Re: [GSoC][RFC][PROPOSAL] Reachability bitmap improvements

Taylor Blau <me@xxxxxxxxxxxx> · Wed, 13 Apr 2022 15:29:28 -0400

Hi Abhradeep,

On Thu, Apr 07, 2022 at 01:34:40AM +0530, Abhradeep Chakraborty wrote:
> Hello everyone,
>
> Here is the initial version of my proposal on "Reachability bitmap
> improvements". I would really love to have comments on it. If you
> find any mistakes please notify me about that.

Thanks so much for submitting this proposal! I have been excited to look
through it, and am sorry for not getting to it sooner. Let me take a
look now and give some of my thoughts.

> ## About Me
>
> I am Abhradeep Chakraborty, currently pursuing B.Tech in Information
> Technology (now in my 3rd year) at Jalpaiguri Government Engineering
> College, India.
>
> In the last two years, I mainly concentrated on learning and building
> web development things. I mainly use Django, React for my projects. But
> for the past 6 months, I have been learning about devops, cloud technologies
> ( e.g. docker, Kubernetes, AWS etc.), computer networking and core
> technologies (such as git, linux, gcc etc.). I also have an interest in
> some research based technologies like WebRTC, Web3 etc.
>
> My ultimate objective is to be a dedicated and active contributor to all
> of these technologies. So, I want to start this contribution journey with
> `git` and therefore I want to be a part of this GSoC program.

Great! It sounds like working on Git would give you some new experience
in a different domain than some of your past projects, and help you
learn more about how it works and is developed.

> ## Me & Git
>
> I have started exploring the Git codebase since Sept 2021. At first, I
> mainly focused on knowing the git internals. During this time I read
> documentations (Under `Documentation` directory). `MyFirstContribution.txt`[1],
> `MyFirstObjectWalk.txt`[2] and `Hacking Git`[3] helped me to learn about the git
> contribution workflow, how `git log` ( in other words `object walk`) works
> internally.
>
> Though I had read many documentations, I was still not able to fully
> understand the terminologies (like `refs`, `packfiles`, `blobs`, `trees`
> etc.). (ProGit)[https://git-scm.com/book/en/v2] helped me tremendously here.
> I read the full book and it cleared almost every doubt that came into my mind.

Terrific! I am really glad that the MyFirst... documents were helpful
and made it easier for you to contribute. The ProGit book is a great
resource, too.

If you are looking for more resources, I would encourage you to search
around for blog posts written by Git contributors, particularly related
to reachability bitmaps (at least for this GSoC project). Some helpful
places to start there would be:

    https://github.blog/2015-09-22-counting-objects/
    https://github.blog/2021-04-29-scaling-monorepo-maintenance/

> ## Proposed Project
>
> ### Abstract
>
> While sending large repositories, git has to decide what needs to be
> sent, how to be sent. For large repositories, git creates pack files
> where it packs all the related commits, trees, blobs( in the form of
> deltas and bases ), tags etc. Now, finding the related objects among
> all the objects might be very expensive.

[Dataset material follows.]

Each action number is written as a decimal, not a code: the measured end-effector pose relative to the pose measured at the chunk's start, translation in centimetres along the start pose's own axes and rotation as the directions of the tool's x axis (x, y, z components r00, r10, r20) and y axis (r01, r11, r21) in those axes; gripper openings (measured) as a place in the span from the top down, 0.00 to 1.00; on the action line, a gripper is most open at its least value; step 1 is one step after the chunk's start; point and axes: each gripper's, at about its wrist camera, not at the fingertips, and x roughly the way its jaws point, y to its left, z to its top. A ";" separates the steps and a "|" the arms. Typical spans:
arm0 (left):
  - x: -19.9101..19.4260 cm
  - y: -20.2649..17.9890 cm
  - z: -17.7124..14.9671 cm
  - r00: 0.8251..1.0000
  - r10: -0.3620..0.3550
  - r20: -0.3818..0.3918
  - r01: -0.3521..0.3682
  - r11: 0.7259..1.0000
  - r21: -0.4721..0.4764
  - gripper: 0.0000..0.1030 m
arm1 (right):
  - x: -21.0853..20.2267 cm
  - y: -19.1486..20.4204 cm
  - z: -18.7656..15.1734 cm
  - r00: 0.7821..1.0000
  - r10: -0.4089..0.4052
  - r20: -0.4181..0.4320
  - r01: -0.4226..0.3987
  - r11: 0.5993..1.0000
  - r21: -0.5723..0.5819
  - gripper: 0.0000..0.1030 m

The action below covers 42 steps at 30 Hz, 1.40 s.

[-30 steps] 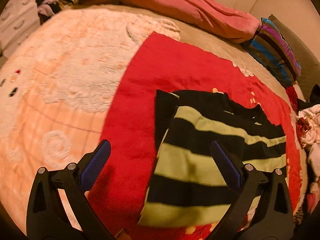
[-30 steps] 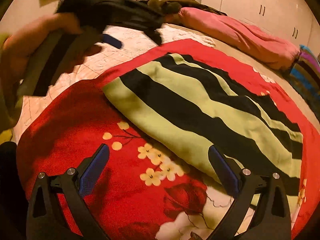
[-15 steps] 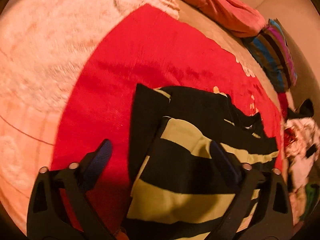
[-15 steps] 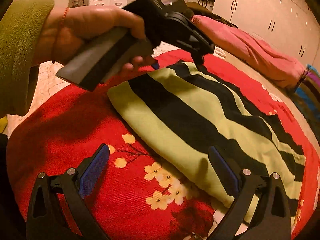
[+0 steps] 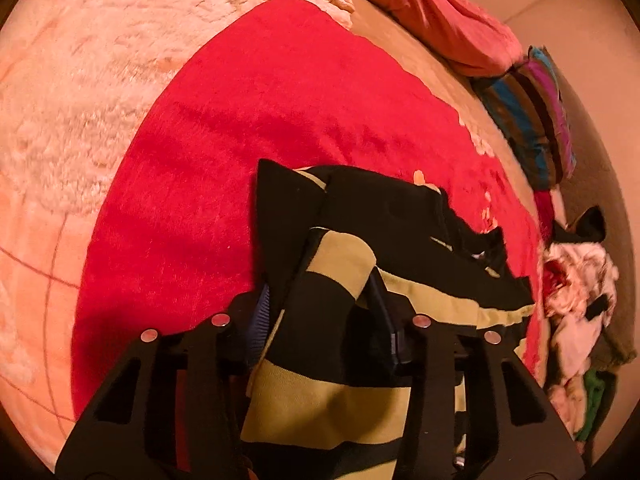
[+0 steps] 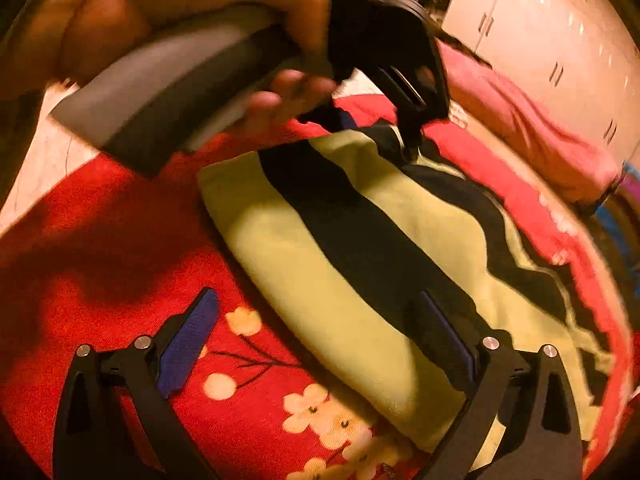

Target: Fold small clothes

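Already the black-and-yellow-green striped knit garment (image 6: 360, 248) lies partly folded on the red floral plush blanket (image 5: 224, 128) that covers the bed, its body doubled into a long band with darker layers showing beneath the top one. What looks left is at least one more fold, judging by how both tools are set at one end of it.

In the left wrist view, the left gripper (image 5: 320, 312) has just been closing, and a raised ridge of the striped cloth stands between its blue-padded fingers (image 5: 258, 320); the pads appear to press against the fabric on both sides, so I read this as a pinch taking hold of the garment's near edge. In the right wrist view the same tool shows beyond the right gripper, held in the person's hand (image 6: 192, 20), its tips down on the far corner of the garment.

The right gripper (image 6: 316, 340) has also just been closing but is still wide apart: one finger stands over the blanket just beside the garment's yellow-green edge, the other over its black stripe, with the fold's edge between them and not yet clamped.

So the grasp for the next fold is half made, and lifting and laying over remain.
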 end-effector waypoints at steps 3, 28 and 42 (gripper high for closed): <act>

Note that commits and trees can be stored as deltas against other
commits and trees (which themselves might be packed as deltas) and so
on. But we only consider a pair of objects to be delta candidates for
one another when they share a common type (e.g., we would never delta a
tree object against a blob or vice-versa).

> As git only knows about the branch tips, it is very expensive to find
> the related objects from all the objects if we try to traverse down
> from the branch tips to all their respective related objects. It becomes
> more expensive as the number of objects (i.e. commits, trees, blobs
> etc.) increases. Ultimately resulting in slow fetching from the git
> daemon.
>
> To counter that, reachability bitmaps were introduced. It uses bitmap
> data structure (an array of bits) to detect if an object is reachable
> from a particular commit or not. The commit messages of this
> (patch series)[https://lore.kernel.org/git/1372116193-32762-1-git-send-email-tanoku@xxxxxxxxx/]
> are itself a documentation of how it is achieved. All the bitmap
> indexes for selected commits (in a EWAH compressed form) are stored in
> a `.bitmap` file which has the same name of its respective packfile.

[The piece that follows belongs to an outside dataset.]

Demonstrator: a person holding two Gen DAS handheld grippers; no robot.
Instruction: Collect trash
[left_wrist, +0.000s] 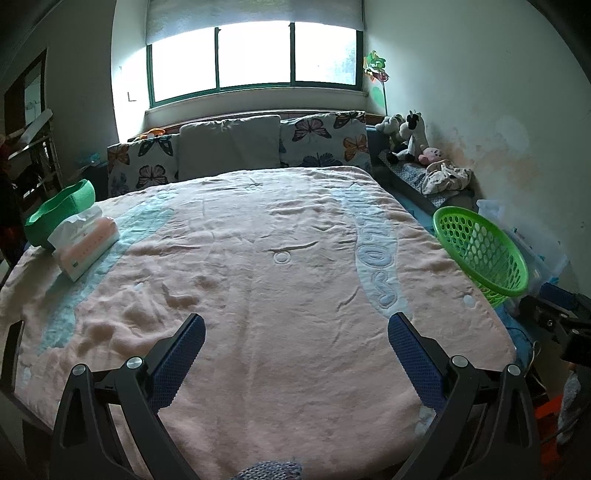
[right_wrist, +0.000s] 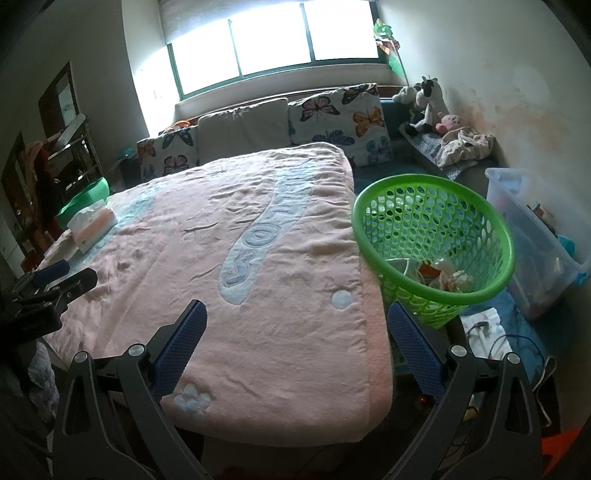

Exactly; though note that since that series we now have multi-pack
bitmaps, too, which use a slightly different ordering called the
"pseudo-pack" order, which (more or less) looks like all of the objects
in a MIDX first sorted by which pack they came from, and then sorted by
their order within the pack, removing duplicates in favor of the
"preferred" pack.

More thorough documentation on this can be found in the
"multi-pack reverse indexes" section of
"Documentation/technical/pack-format.txt".

> The current task is to improve the performance of this bitmap approach.
> There are three points that we need to work on -
>
> 1. Decompression of bitmaps is slow with EWAH. To know if an object is
>    related to a particular commit, we have to decompress the whole thing.
>    So, we have to consider other alternative techniques besides EWAH.

Right, we can't begin to interpret the bitmaps until after decompressing
them (ditto for operations that involve compressed bitmaps, e.g., we
can't OR two EWAH compressed bitmaps together without first
decompressing them).

But I want to be careful about the word "slow" here. They might be slow,
or it might be really fast to decompress a given bitmap, depending on
the disk performance, CPU pressure, how large the bitmaps are, and so
on. So I think a good first step here is to validate our assumption that
EWAH decompression is even slow to begin with.

(Of course, the literature on newer formats will readily tell you that
the old stuff is slower, but I think it's worth reevaluating those
statements in the context of a practical application instead of in
theory / benchmarks).

> 2. Loading a `.bitmap` file can be slow for large bitmaps. This is because
>    we need to read the file sequentially in order to discover the offset of
>    each bitmap within the file. It would be better if we can create a `table
>    of contents` for these bitmaps.

Same comments here about whether or not this is slow to begin with. From
my experimental patches in this area earlier, I found that we could get
a significant speed-up in some cases, but that the speed-up was
basically obliterated whenever we had to do any follow-on traversal if
the bitmap coverage wasn't completely up-to-date.

> 3. Regenerating bitmaps can take a long time. One possible approach is to
>    add a new mode which only adds new bitmaps for commits introduced between
>    successive bitmap generations.

Definitely true. Another way to look at this is that it's now possible
to do some "incremental" work as far as repacking a repository goes, but
that updating its bitmap is still much less "incremental" than it could
be.

> 4. If we solve the above points, we would think of other aspects like
>    rethinking how we select which commit receives bitmaps etc.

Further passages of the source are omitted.